• WHAT TO DO
Return the data that follows exactly as it appears. Pictures do not belong in the copy.

##### SUPPLIED DATA #####

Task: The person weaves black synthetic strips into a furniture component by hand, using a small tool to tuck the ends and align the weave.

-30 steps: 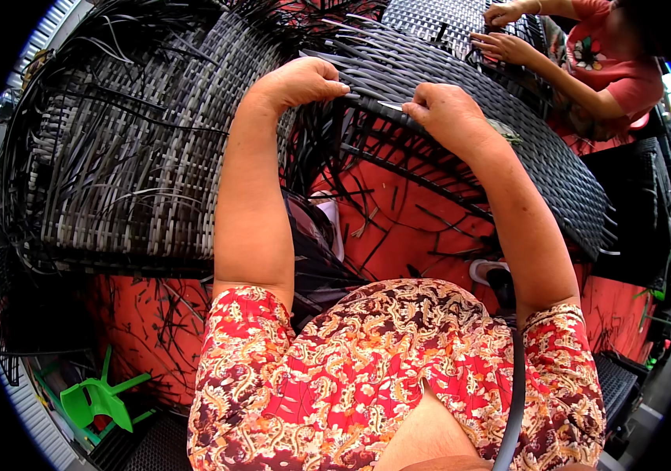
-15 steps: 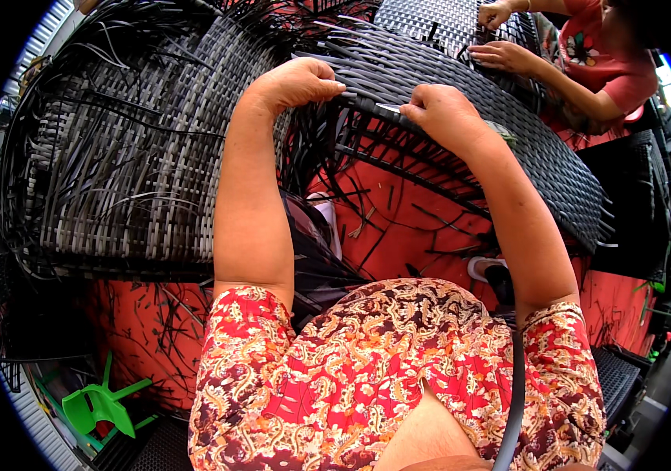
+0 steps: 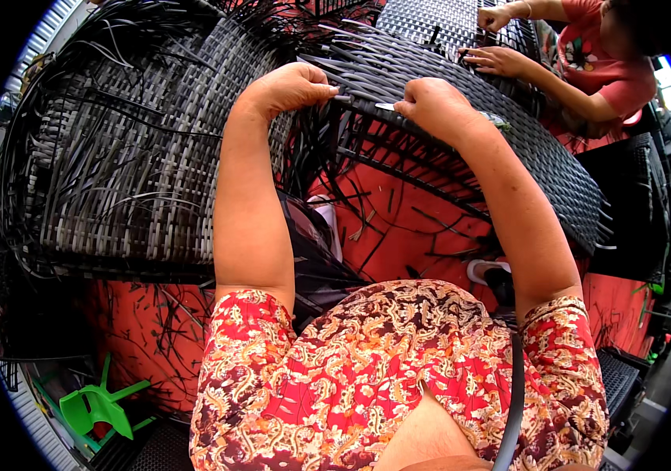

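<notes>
My left hand pinches a grey plastic wicker strip at the near edge of a woven dark panel. My right hand is closed round a small tool, and its pale pointed blade sticks out toward the left hand, beside that same edge. The handle is hidden inside the fist. Loose grey strip ends fan out from the panel's left end, just past my left fingers. Below the edge, dark strips hang down.
A large woven piece with many loose strands fills the left. Strip scraps litter the red floor. Across from me, a co-worker's hands rest on another woven panel. A green plastic chair stands at lower left.
My left hand has shifted slightly left and down. My right hand has moved a little up and left, the blade still in it. The co-worker's lower hand has slid slightly left.
</notes>
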`<state>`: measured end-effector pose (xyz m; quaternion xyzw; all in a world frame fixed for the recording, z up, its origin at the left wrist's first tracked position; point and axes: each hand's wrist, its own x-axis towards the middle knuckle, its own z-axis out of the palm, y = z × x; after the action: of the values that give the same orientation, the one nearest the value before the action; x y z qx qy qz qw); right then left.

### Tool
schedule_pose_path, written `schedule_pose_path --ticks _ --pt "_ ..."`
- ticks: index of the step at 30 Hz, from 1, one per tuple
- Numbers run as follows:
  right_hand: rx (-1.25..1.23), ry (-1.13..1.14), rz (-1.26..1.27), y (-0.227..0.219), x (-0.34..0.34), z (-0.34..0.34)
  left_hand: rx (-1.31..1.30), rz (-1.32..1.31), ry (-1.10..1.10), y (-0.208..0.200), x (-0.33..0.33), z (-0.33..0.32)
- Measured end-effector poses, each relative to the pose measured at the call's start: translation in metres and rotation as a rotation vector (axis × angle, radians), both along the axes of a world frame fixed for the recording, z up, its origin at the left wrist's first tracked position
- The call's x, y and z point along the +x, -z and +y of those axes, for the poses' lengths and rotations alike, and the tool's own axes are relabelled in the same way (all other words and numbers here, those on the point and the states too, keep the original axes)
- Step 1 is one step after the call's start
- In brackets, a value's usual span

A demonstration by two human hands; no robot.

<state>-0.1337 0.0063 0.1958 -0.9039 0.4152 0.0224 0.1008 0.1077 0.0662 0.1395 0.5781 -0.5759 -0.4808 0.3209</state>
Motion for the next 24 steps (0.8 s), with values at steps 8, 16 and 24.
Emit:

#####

• ANSWER FOR THE TASK
Task: The person weaves black synthetic strips into a furniture component by hand, using a small tool to tuck the ends and align the weave.

-30 steps: 
-15 steps: 
+0 steps: 

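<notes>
My left hand pinches a grey plastic wicker strip at the near edge of a woven dark panel. My right hand is closed round a small tool, and its pale pointed blade sticks out toward the left hand, beside that same edge. The handle is hidden inside the fist. Loose grey strip ends fan out from the panel's left end, just past my left fingers. Below the edge, dark strips hang down.
A large woven piece with many loose strands fills the left. Strip scraps litter the red floor. Across from me, a co-worker's hands rest on another woven panel. A green plastic chair stands at lower left.
My left hand has shifted slightly left and down. My right hand has moved a little up and left, the blade still in it. The co-worker's lower hand has slid slightly left.
</notes>
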`<state>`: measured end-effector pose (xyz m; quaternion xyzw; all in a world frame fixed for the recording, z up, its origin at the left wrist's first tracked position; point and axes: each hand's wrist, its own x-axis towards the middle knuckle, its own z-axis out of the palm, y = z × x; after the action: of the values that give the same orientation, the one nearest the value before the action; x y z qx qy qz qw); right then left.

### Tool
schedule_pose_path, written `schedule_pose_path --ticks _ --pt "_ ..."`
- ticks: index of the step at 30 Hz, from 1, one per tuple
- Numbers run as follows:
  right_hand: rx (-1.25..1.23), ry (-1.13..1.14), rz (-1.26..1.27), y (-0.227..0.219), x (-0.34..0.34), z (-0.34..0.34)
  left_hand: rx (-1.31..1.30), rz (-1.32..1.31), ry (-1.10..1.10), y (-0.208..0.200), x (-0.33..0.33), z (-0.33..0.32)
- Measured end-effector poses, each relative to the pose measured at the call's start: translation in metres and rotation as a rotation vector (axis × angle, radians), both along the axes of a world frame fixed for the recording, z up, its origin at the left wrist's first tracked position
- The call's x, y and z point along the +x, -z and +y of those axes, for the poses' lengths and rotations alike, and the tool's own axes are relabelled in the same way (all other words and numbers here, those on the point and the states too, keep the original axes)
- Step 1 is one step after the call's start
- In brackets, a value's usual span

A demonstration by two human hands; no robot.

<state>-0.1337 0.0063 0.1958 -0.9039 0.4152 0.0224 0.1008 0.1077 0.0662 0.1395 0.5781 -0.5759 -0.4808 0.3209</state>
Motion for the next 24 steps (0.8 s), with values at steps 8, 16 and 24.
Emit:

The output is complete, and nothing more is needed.